One offender apparently didn’t heed the message the first time. She was escorted by a police officer to the court room, bound in handcuffs and wearing a black-and-white-striped city jail jumpsuit and flipflops. The young woman failed to pay a prior $500 fine and was picked up at her home through a bench warrant. She and the magistrate reached agreement on yet another payment plan. That $500 grew that evening to more than $600, though, because of additional court costs incurred, including a $50 bench warrant fee.

Another offender, with counsel from his personal attorney, had a larger traffic violation reduced to reckless operation. Though it was a lesser plea, he was still assessed, among other things, a $1,000 fine, $85 in court costs and 30 days in jail (suspended) on condition of one year of good behavior.

It was obvious the magistrate was willing to give a break to people who could not pay their fines immediately and in full. For several cases, Zafarana offered small payment amounts based on the level of the offender’s ability to pay. Even though fines were often $150 or less, many of the offenders asked for up to several months in order to pay the court.

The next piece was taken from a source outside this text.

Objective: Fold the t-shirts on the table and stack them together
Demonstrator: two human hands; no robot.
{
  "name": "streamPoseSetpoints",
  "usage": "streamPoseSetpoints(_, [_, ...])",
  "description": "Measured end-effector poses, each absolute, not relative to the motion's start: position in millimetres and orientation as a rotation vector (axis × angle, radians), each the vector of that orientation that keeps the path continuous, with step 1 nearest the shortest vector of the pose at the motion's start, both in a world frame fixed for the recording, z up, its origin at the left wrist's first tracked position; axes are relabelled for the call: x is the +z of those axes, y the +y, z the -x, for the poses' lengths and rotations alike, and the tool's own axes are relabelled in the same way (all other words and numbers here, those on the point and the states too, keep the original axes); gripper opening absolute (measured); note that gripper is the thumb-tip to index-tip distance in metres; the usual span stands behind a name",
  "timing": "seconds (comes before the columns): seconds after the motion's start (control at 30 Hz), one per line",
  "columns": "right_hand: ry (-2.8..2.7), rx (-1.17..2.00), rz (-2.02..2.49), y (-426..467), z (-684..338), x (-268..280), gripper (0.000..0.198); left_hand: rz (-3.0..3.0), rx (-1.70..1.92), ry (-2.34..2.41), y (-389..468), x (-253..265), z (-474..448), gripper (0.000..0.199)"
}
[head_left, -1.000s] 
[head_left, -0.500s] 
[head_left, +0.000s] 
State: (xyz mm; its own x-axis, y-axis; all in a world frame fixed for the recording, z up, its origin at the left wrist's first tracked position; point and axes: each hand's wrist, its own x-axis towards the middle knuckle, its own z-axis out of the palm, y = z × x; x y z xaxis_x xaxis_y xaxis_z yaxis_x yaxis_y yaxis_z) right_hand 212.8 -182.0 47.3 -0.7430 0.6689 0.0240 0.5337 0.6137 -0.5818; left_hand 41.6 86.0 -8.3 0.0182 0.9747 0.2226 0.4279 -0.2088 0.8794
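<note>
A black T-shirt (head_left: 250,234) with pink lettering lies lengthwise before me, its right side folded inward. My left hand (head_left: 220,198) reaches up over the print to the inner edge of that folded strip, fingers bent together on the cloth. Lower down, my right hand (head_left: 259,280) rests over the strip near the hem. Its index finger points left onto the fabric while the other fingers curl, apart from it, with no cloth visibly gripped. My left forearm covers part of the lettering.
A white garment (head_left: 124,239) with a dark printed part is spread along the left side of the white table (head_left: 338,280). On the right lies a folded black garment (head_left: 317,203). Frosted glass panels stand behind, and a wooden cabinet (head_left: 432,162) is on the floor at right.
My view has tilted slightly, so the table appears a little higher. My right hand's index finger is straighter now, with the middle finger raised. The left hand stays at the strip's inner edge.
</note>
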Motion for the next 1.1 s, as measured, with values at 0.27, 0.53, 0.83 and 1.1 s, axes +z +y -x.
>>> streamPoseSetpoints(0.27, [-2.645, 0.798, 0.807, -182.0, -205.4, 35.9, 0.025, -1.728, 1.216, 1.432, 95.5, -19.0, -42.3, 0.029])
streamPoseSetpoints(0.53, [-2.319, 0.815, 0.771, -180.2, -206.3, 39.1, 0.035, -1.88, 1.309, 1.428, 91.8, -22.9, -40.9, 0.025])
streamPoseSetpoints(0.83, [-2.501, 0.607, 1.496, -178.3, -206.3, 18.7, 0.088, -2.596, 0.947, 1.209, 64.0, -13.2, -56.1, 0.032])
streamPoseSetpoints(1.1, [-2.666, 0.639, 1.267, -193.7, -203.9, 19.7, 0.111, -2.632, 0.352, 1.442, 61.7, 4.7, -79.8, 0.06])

Police Chief Mike Freeman answered questions the next day about what the North Ridgeville Press observed.

“A bench warrant is when somebody doesn’t appear in court (for a prior violation),” he explained of the woman who stood in jail garb the night before. “When we pick them up, they’re brought here. If they’re not able to post bond, they’ll sit in jail until they’re heard at court.”

Several people appeared before Zafarana for speeding, having been charged for going 39 mph in a 35-mph zone. It seemed unlikely, however, all of them had been going that same speed, incurring the same violation.

“My guess is, the (city) prosecutor is cutting them a break,” Freeman theorized. “We don’t write tickets for that low of a speed. Plea deals are a fact of life. For some people, paying a fine can be downright (financially) crippling. Having to pay $145 with a reduced plea is, I think, sometimes a compassionate approach.”

He doesn’t have a lot of sympathy, however, for those who blatantly ignore their financial responsibilities.

“If you’re not taking care of your obligations, we will come out and get you,” Freeman said. “There are options you could have taken instead of not showing up in court. The court is willing to work with you. We will go out of our way to pick you up. We take it seriously.”

Law Director Andrew Crites said July 14 the city prosecutor’s role “is to represent the city” at mayor’s court.

“Everybody is directed to speak to the prosecutor to give them an opportunity to plead their case,” Crites said. “If they have an issue to contest, they can discuss it with the city prosecutor. They negotiate. The prosecutor will evaluate the case, their defense, our position and take into consideration the probability of prevailing in Elyria Municipal Court. We will offer a reasonable compromise. It’s up to (Moriarty’s) discretion as to how he wants to do it.”

He went on to say “collection (of the fines) is a huge problem,” that running the mayor’s court department is “a break-even deal.” A North Ridgeville Press analysis of the 2010 revenues for mayor’s court shows the city does a bit better than just breaking even.

According to information from the city auditor’s office, the mayor’s court department expended $371,904 in 2010, but it took in revenues of more than $546,700. After subtracting fees that were required to be paid to the state of Ohio, however, North Ridgeville Mayor’s Court actual revenues were $498,111. The mayor’s court budget for 2011 is $405,000 and covers salaries, benefits, travel, operating supplies, state fees and other funds. Any excess revenues received are deposited into the city’s General Fund.